C. elegans EMS mutagenesis screens are an important tool for identifying novel components of biological processes. Here, we report a screen to identify novel gain-of-function alleles promoting EGF pathway activity in vulval development. Simultaneous loss of the lin-15A and lin-15B loci confers a strong herniated multivulva (Muv) defect consistent with over-induction of 1° vulval fates, and lin-15(n765ts) animals are null for one locus and temperature sensitive mutant for the other (Huang et al., 1994). This hyper-induced vulval phenotype is due to de-repressed LIN-3/EGF expression in the hyp7 hypodermis surrounding the vulval precursor cells (VPCs), such that all VPCs receive an inappropriately high EGF signal (Cui et al., 2006). We reasoned that using temperature-sensitive lin-15(n765) mutant animals, we could titrate EGF activity to the level just barely insufficient for ectopic vulval induction. In this background an F1 screen should allow screening through tens of thousands of haploid genomes to uncover heterozygous activating mutations (gain-of-function alleles) sufficient to induce ectopic vulval formation.

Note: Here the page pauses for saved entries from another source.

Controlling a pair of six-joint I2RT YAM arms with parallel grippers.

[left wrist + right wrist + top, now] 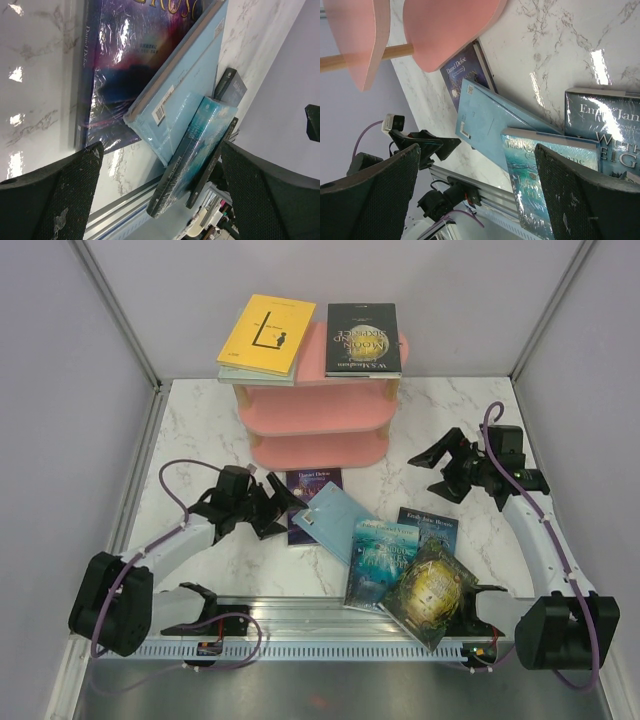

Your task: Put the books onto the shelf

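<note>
**Desk:** Setting, L to R?

**Photog:** Pale lilac walls w/ metal corner posts box in a white marble-look worktop (pixel 190 430). A metal rail (pixel 330 638) runs along its near edge.

**Desk:** L arm?

**Photog:** The left tool (pixel 278 506) sits low over the worktop, fingers spread wide w/ nothing between them. It points at a purple galaxy book (pixel 312 483) lying flat.

**Desk:** Where are the bks?

**Photog:** The pink shelf (pixel 315 420) stands rear ctr, 3 tiers. Its top tier holds a yellow book (pixel 266 333) stacked on a pale grey-green book (pixel 248 375), w/ a black book (pixel 363 339) beside them on the R. The rest are loose in front. A light blue book (pixel 335 520) overlaps the purple one. A teal book (pixel 375 562) overlaps the light blue one's corner. A green-gold book (pixel 432 592) lies on the teal one. A dark blue book (pixel 436 527) is partly tucked under that pile.

**Desk:** R arm?

**Photog:** The right tool (pixel 433 472) hangs above the worktop, R of the shelf. Its fingers are spread apart and grip nothing.
</note>
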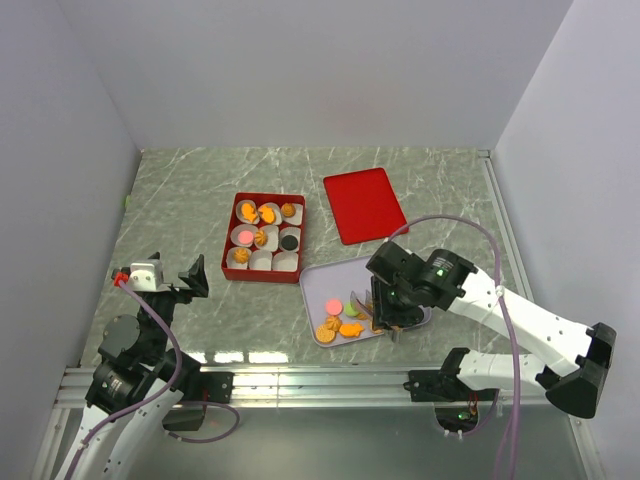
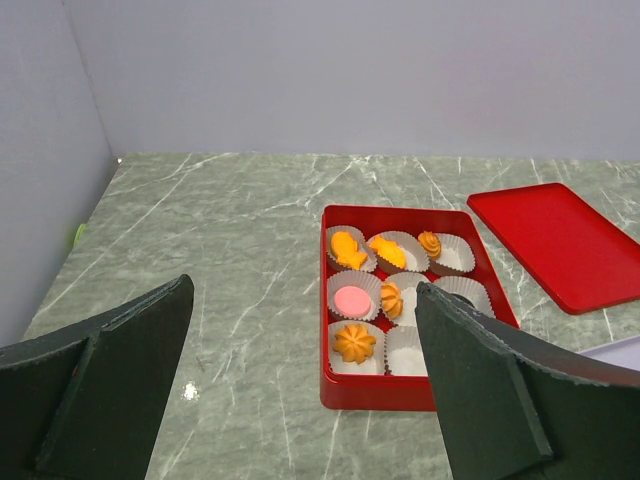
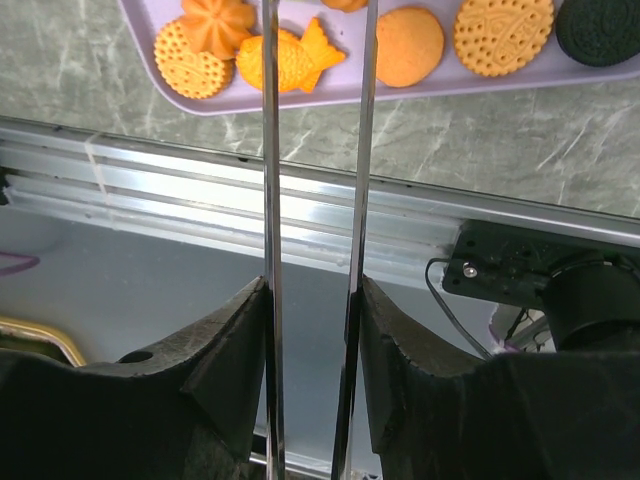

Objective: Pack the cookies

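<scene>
hovering low over the near edge of a lavender tray, the right pincer is clamping a pair of thin metal tongs, its black fingers pressing on the two blades from outside. the blades are standing apart and roughly parallel. they are reaching toward the tray and running out of the wrist view's top edge, so their tips cannot be seen there.

the cookies are lying in two places. on the tray, the wrist view is showing an orange flower shape, a dotted round one, a fish shape that one blade is crossing, a plain orange round, a patterned golden round and a black one at the far end. the overhead view is adding a pink one and a green one further in. the others are sitting in white paper cups inside a red box at the middle of the worktop: several orange shapes, one pink round, and one black round that only the overhead view is showing.

a red lid is lying flat on the worktop near the box's far right corner, beyond the tray.

the left pincer is hanging at the near left, well apart from the box and facing it, its fingers spread wide apart.
</scene>
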Action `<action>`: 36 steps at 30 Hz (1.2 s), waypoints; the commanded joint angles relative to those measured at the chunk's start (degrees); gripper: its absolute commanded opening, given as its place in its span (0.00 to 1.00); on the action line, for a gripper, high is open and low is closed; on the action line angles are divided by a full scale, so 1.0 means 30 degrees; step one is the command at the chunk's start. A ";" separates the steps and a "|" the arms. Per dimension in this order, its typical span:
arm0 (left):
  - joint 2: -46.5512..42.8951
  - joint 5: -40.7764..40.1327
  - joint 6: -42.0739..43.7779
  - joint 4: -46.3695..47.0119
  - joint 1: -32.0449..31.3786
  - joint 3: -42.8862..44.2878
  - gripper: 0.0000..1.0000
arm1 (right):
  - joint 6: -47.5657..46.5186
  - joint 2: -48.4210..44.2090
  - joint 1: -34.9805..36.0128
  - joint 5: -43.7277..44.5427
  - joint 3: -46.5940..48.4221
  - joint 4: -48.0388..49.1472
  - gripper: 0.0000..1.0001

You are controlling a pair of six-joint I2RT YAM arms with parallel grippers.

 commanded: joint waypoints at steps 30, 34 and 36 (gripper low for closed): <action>-0.0575 0.0136 0.0293 0.0411 -0.0016 0.0060 1.00 | 0.0170 0.0277 0.0157 -0.0459 0.0741 0.1308 0.30; -0.0516 0.0077 0.0264 0.0440 -0.0016 0.0059 0.99 | 0.0200 0.0335 0.0157 -0.0106 0.1445 0.1074 0.28; -0.0515 0.0019 0.0264 0.0440 -0.0045 0.0060 0.99 | 0.0258 0.0393 0.0157 -0.0106 0.1854 0.1044 0.28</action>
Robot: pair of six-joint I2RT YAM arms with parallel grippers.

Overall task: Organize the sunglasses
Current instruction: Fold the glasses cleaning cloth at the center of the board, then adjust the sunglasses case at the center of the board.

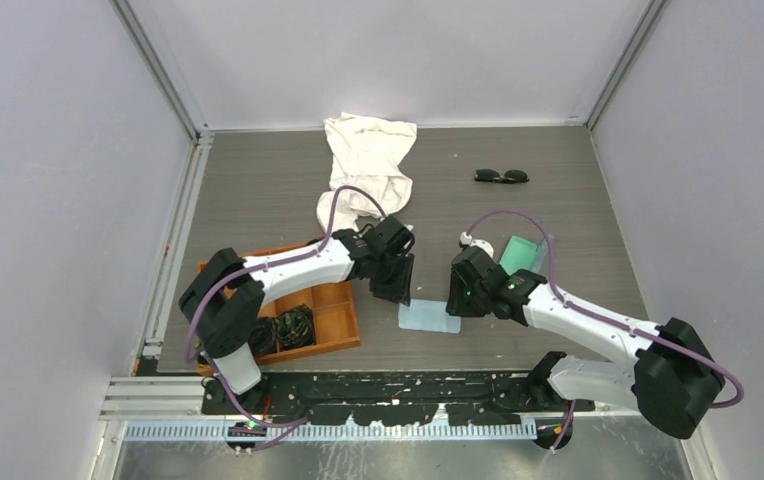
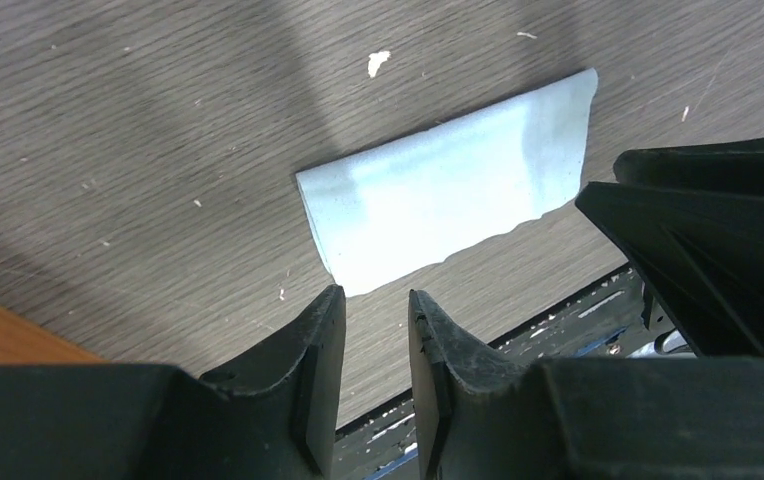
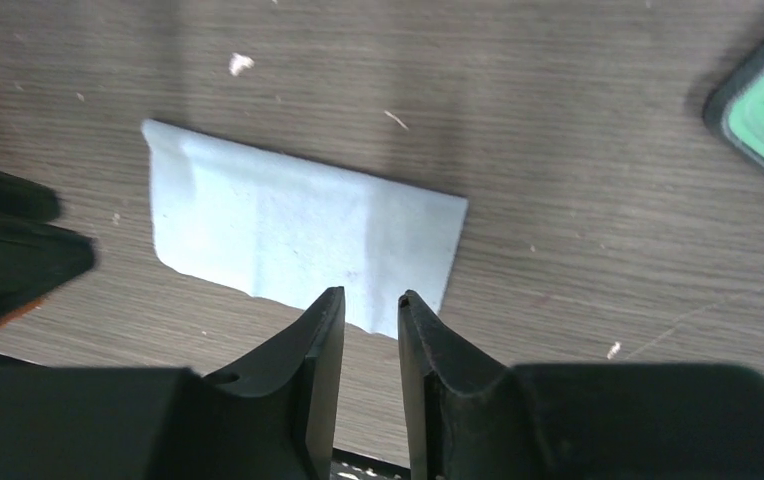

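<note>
The grey wood-grain worktop point(image 1: 258, 190) filled the floor of the white-walled cell. Across its near half reached the two arms: the left arm point(image 1: 298, 268) stretched from the near left toward the middle, and the right arm point(image 1: 588, 320) came in from the near right, their ends facing each other.

A crumpled white cloth point(image 1: 366, 160) lay at the far middle, running from the back wall down toward the left arm's wrist. At the near left sat an orange-brown wooden tray point(image 1: 336, 308), partly under the left arm, with black coiled bundles point(image 1: 293, 327) in its near compartment.

The left pincer point(image 2: 376, 300) pointed down with its jaws a narrow gap apart and nothing between them, hovering over the near corner of a folded pale blue cloth point(image 2: 448, 200). The right pincer point(image 3: 371, 300) stood the same way, slightly parted and empty, above the opposite near edge of that cloth. The blue cloth lay flat on the worktop between the two.

A glasses case point(image 1: 520, 252) with a mint-green lining lay open just beyond the right wrist.

The sunglasses point(image 1: 502, 176) rested on the worktop at the far right, lenses side by side, well apart from both pincers, the case and the white cloth.
</note>
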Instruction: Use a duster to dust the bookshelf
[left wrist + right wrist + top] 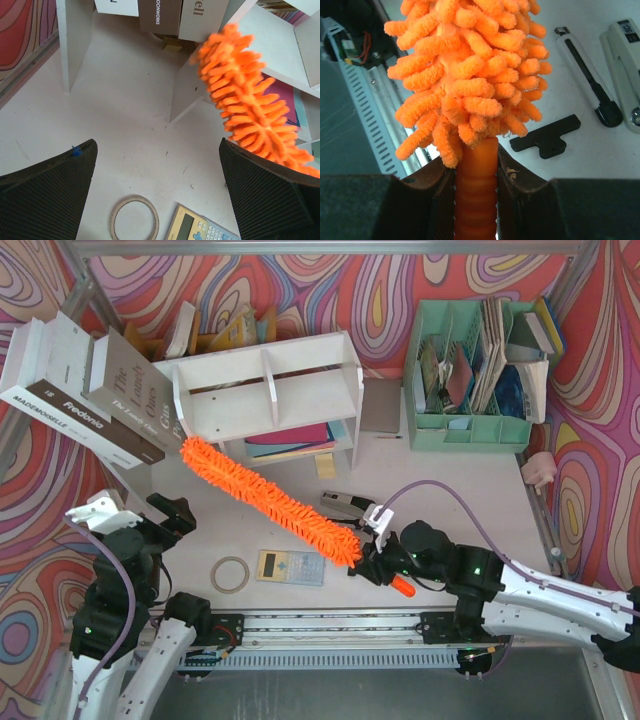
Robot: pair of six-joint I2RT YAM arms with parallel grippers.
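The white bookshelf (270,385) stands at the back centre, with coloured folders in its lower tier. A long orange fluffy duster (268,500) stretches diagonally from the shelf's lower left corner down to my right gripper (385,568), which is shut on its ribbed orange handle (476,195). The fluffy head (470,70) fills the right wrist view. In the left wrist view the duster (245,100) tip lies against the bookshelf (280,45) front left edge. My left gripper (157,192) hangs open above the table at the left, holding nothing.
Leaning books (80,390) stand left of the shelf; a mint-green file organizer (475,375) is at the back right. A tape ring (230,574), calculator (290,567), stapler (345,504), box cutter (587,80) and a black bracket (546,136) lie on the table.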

To identify a non-inducing condition, we first assayed lin-15(ts) animals at a number of temperatures. We found that at 15°C, lin-15(ts) animals were not Muv, while Muv animals were observed at higher temperatures. We applied the standard 50 mM EMS mutagenesis protocol to late L4 lin-15(n765ts) animals, plated mutagenized P0 animals at 15°C, and screened F1 adult progeny for the Muv phenotype. We found an extremely high rate of positives, with 44/455 (9.7%) Muv F1 animals. Many putative mutants (19/44, 43.2%) segregated >5 Muv progeny, indicating that picked animals did not represent background noise, but rather were bona fide enhancer mutations that conferred a dominant Muv phenotype in this background at 15°C. Given this exceptionally high positive rate, we are probably identifying genes that are haploinsufficient for lin-3/EGF repression or EGFR pathway inhibition, which is similar to the sensitized Drosophila enhancer screen for haploinsufficiency in sevenless function, the E(sev) screen (Simon et al., 1991). Based on the estimated identifiable loss-of-function mutation rate of 5X10-4 for this EMS mutagenesis protocol, we estimate the gene target size of our screen to be roughly 84 genes.

Clearly this screen is unsuitable for our purposes. We speculate that we have identified a very large group of genes required for the transcriptional repression of lin-3/EGF, the synMuv genes, or another repressive function in vulval induction. Increased stringency should be achieved by using a lower temperature, thus making the screen less sensitive.